_Instructions to follow_
The lines from the top of the data down to the line with "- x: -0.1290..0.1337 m" should be repeated exactly, both ends included.

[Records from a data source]
◇ ◇ ◇ ◇ ◇ ◇ ◇

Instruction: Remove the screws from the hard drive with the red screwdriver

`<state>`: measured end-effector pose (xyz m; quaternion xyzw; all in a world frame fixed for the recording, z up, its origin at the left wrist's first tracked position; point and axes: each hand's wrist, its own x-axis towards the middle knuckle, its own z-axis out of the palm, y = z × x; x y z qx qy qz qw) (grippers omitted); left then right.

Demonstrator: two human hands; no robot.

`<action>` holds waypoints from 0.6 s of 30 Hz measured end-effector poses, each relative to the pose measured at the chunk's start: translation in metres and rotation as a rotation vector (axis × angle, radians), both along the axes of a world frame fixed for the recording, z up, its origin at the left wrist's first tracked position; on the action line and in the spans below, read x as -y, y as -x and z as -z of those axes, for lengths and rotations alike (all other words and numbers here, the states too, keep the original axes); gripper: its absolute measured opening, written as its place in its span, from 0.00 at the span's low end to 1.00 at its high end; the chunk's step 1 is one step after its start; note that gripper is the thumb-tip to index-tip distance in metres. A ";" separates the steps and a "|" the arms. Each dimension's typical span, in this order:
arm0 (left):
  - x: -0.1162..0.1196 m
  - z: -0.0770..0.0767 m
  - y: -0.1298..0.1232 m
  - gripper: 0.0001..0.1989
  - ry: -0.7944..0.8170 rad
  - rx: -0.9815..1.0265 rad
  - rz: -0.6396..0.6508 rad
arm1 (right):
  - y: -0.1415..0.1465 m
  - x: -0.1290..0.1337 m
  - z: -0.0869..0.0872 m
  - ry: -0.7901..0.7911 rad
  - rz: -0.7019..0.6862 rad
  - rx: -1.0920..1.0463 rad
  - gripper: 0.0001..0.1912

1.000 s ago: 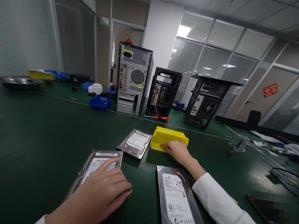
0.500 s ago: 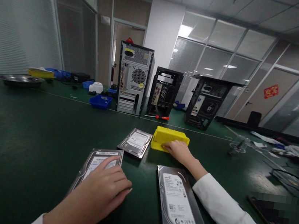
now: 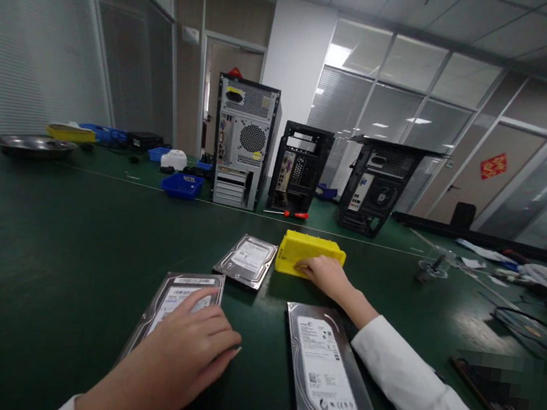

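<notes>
My left hand (image 3: 179,347) lies palm down over a hard drive (image 3: 166,308), its fingers extended and spread; it covers much of the drive's right side. My right hand (image 3: 325,276) reaches forward to a small yellow bin (image 3: 308,244), fingers bent together at its inside. Whatever the fingertips hold, if anything, is hidden. A second hard drive (image 3: 249,259) lies just left of the bin, label up. Beside my right forearm rests a third, larger-looking hard drive (image 3: 324,373), also label up.
Three computer cases stand at the back: a tall one (image 3: 244,141), a black one (image 3: 301,168) and another black one (image 3: 379,189). A red-handled screwdriver (image 3: 295,214) lies before them. Blue bin (image 3: 183,185) and metal dish (image 3: 34,145) are left; a cable (image 3: 533,333) lies right.
Both hands hold nearly the same positions as before. The view has shifted very slightly; no object has visibly moved.
</notes>
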<state>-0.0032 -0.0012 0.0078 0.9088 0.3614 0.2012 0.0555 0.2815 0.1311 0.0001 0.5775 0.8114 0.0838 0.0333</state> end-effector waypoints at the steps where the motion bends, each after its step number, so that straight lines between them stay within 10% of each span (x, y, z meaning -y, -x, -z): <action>1: 0.000 0.000 0.000 0.09 -0.010 0.001 0.004 | 0.000 0.000 0.000 0.000 0.000 -0.002 0.15; 18: 0.000 -0.001 -0.001 0.11 0.027 -0.052 -0.005 | 0.005 0.002 -0.001 0.021 0.011 0.003 0.15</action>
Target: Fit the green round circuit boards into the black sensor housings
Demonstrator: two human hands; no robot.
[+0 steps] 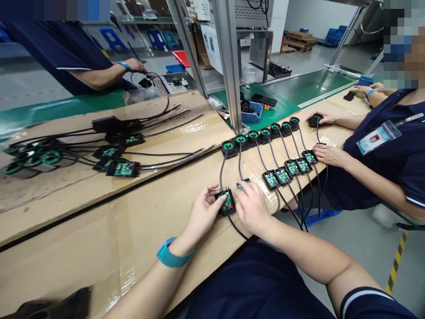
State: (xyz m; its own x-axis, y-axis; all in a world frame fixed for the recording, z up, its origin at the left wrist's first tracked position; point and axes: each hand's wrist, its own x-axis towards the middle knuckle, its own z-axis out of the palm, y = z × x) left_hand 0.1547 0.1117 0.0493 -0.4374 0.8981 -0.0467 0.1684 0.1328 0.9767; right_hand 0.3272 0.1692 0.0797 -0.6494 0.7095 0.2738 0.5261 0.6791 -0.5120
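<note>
My left hand point(203, 212) is closed around a small black housing with a green circuit board point(227, 202) in it, the thumb pressing on the board. A cable runs from its top to a round black part with a green ring point(228, 146), and another leaves its lower end. Just to the right, my right hand point(253, 207) has its fingers curled over a second circuit-board housing point(243, 183) and hides most of it. Beyond that hand, several similar housings point(283, 176) lie in a row, each wired to a round part behind.
Brown cardboard covers the bench point(83, 235). More wired boards point(122, 168) lie on the far left side. A metal post point(229, 66) rises behind, beside a blue bin point(251, 111). A co-worker's hands point(327, 153) handle similar parts at right; another person's arm point(96, 79) is across the bench.
</note>
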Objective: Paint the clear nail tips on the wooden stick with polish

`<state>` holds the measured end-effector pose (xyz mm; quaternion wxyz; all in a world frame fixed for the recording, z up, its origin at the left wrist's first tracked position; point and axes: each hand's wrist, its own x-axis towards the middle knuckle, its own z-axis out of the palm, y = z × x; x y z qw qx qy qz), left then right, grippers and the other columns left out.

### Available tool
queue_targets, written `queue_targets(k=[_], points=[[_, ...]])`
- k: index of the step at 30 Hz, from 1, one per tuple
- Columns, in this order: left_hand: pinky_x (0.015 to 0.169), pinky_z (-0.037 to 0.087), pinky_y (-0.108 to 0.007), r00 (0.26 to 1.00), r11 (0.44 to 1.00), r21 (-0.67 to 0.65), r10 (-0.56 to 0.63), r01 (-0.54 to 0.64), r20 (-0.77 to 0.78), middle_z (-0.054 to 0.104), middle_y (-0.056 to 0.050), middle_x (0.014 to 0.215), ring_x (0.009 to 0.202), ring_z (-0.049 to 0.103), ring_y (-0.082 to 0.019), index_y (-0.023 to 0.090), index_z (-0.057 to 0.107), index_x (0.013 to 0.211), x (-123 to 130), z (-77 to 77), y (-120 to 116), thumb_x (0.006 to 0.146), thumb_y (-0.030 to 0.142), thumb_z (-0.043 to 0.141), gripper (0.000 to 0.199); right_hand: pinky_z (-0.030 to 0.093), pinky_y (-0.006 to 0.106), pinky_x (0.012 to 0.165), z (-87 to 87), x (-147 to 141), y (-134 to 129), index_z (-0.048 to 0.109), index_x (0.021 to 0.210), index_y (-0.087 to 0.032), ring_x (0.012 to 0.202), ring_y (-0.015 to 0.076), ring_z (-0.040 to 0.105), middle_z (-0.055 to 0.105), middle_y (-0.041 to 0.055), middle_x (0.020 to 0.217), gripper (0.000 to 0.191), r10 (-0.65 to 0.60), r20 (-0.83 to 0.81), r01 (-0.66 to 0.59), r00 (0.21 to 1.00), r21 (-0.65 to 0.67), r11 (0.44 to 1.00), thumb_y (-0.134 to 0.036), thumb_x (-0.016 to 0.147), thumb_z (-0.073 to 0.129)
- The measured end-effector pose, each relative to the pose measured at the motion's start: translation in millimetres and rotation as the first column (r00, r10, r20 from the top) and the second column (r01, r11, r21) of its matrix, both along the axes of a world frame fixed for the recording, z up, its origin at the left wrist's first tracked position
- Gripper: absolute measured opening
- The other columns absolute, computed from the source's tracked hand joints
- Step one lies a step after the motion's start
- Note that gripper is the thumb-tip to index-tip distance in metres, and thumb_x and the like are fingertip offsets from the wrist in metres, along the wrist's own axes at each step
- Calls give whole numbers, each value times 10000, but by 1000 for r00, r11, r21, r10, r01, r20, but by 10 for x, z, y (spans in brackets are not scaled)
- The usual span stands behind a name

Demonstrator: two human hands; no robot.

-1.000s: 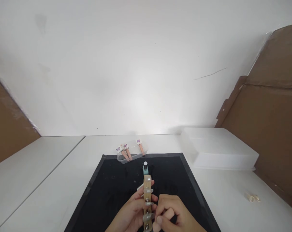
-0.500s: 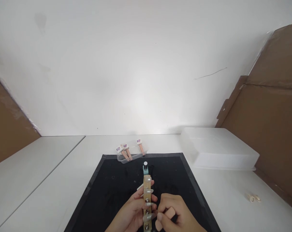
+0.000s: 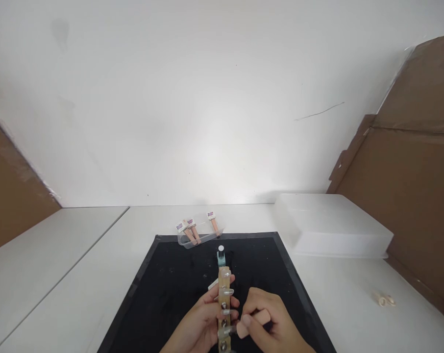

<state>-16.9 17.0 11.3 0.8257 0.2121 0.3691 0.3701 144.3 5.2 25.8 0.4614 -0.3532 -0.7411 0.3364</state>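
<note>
My left hand point(image 3: 198, 318) is closed around a narrow wooden nail-tip stand point(image 3: 221, 283) that points away from me. Several clear, glittery false nail tips point(image 3: 226, 291) stick out along it to the right, over round metal studs. In my right hand point(image 3: 275, 316), a small pink nail buffer block point(image 3: 261, 317) is pinched between thumb and fingers. The block's left end is at the tip of a lower false nail point(image 3: 225, 332); whether they touch is hard to see. Just beyond the stand is a teal bottle point(image 3: 221, 257) with a dark and white cap.
A black mat point(image 3: 163, 294) lies under my hands. At its far edge a clear plastic tray point(image 3: 205, 239) holds pink sticks point(image 3: 214, 226) with white labels. A white bin point(image 3: 339, 225) is at the right, near some beige rings point(image 3: 385, 300). Part of a white item point(image 3: 213, 284) shows behind my left hand.
My right hand has shifted slightly up, and the buffer block has turned and moved a little right. My left hand and the stand have stayed nearly still.
</note>
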Motion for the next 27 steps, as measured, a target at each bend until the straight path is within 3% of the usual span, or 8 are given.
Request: queue_targets(k=[4, 10, 16, 22, 27], points=[[704, 362, -283, 1000, 1000, -11, 4, -4, -2, 593, -10, 747, 657, 547, -113, 176, 505, 1141, 3, 17, 11, 568, 12, 536, 597, 382, 227, 487, 21, 11, -13, 519, 569, -185, 483, 125, 480, 550, 0, 531, 239, -29, -30, 29, 999, 0, 1000, -179, 801, 464], [666, 364, -280, 1000, 1000, -7, -3, 3, -13, 598, -15, 770, 643, 543, -115, 186, 517, 1133, 0, -14, 19, 589, 30, 527, 566, 413, 233, 527, -59, 4, -4, 599, 661, -183, 536, 139, 541, 589, 21, 596, 189, 82, 13, -83, 997, 66, 994, -258, 806, 503], [706, 378, -295, 1000, 1000, -19, 1, -1, -10, 601, -12, 745, 654, 554, -120, 174, 512, 1128, 3, 35, 3, 582, 10, 528, 570, 393, 212, 475, -15, 12, -13, 537, 579, -189, 466, 116, 488, 545, -2, 518, 223, -8, 29, 4, 1000, 125, 992, -165, 786, 457], [680, 370, -271, 1000, 1000, -9, 0, 0, -9, 602, -16, 747, 639, 545, -109, 155, 492, 1151, 10, 50, 15, 594, 14, 525, 575, 405, 226, 467, -73, -1, 7, 582, 666, -195, 481, 134, 518, 561, 10, 555, 162, 109, 56, -117, 992, 177, 977, -274, 778, 495], [690, 378, -288, 1000, 1000, -5, 7, -6, 2, 601, -19, 755, 650, 547, -114, 162, 498, 1143, 9, 5, 6, 596, 12, 517, 568, 395, 213, 472, -63, 5, 4, 556, 617, -195, 473, 122, 517, 572, 5, 542, 177, -3, 90, -13, 996, 173, 985, -174, 772, 473]])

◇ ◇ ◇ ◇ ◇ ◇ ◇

_Worked solution_
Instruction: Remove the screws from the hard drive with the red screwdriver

`<state>`: measured end-effector pose (xyz m; quaternion xyzw; all in a world frame fixed for the recording, z up, its origin at the left wrist's first tracked position; point and axes: each hand's wrist, its own x-axis towards the middle knuckle, its own z-axis out of the palm, y = z × x; x y z qx qy qz qw) (grippers omitted); left then right.

Demonstrator: two human hands; no robot.

`<action>` holds waypoints from 0.6 s of 30 Hz measured end-effector poses, each relative to the pose measured at the chunk's start: translation in metres and rotation as a rotation vector (axis × angle, radians), both along the axes of a world frame fixed for the recording, z up, its origin at the left wrist's first tracked position; on the action line and in the spans below, read x as -y, y as -x and z as -z of those axes, for lengths and rotations alike (all other words and numbers here, the states too, keep the original axes); gripper: its absolute measured opening, written as its place in its span, from 0.00 at the span's low end to 1.00 at its high end; the chunk's step 1 is one step after its start; note that gripper is the thumb-tip to index-tip distance in metres. A ";" separates the steps and a "|" the arms. Each dimension's typical span, in this order:
arm0 (left):
  - x: -0.1162..0.1196 m
  - z: -0.0770..0.0767 m
  - y: -0.1298..0.1232 m
  - gripper: 0.0001..0.1989
  - ry: -0.7944..0.8170 rad
  - rx: -0.9815..1.0265 rad
  - rz: -0.6396..0.6508 rad
arm1 (right):
  - y: -0.1415..0.1465 m
  - x: -0.1290..0.1337 m

A complete answer has now been given.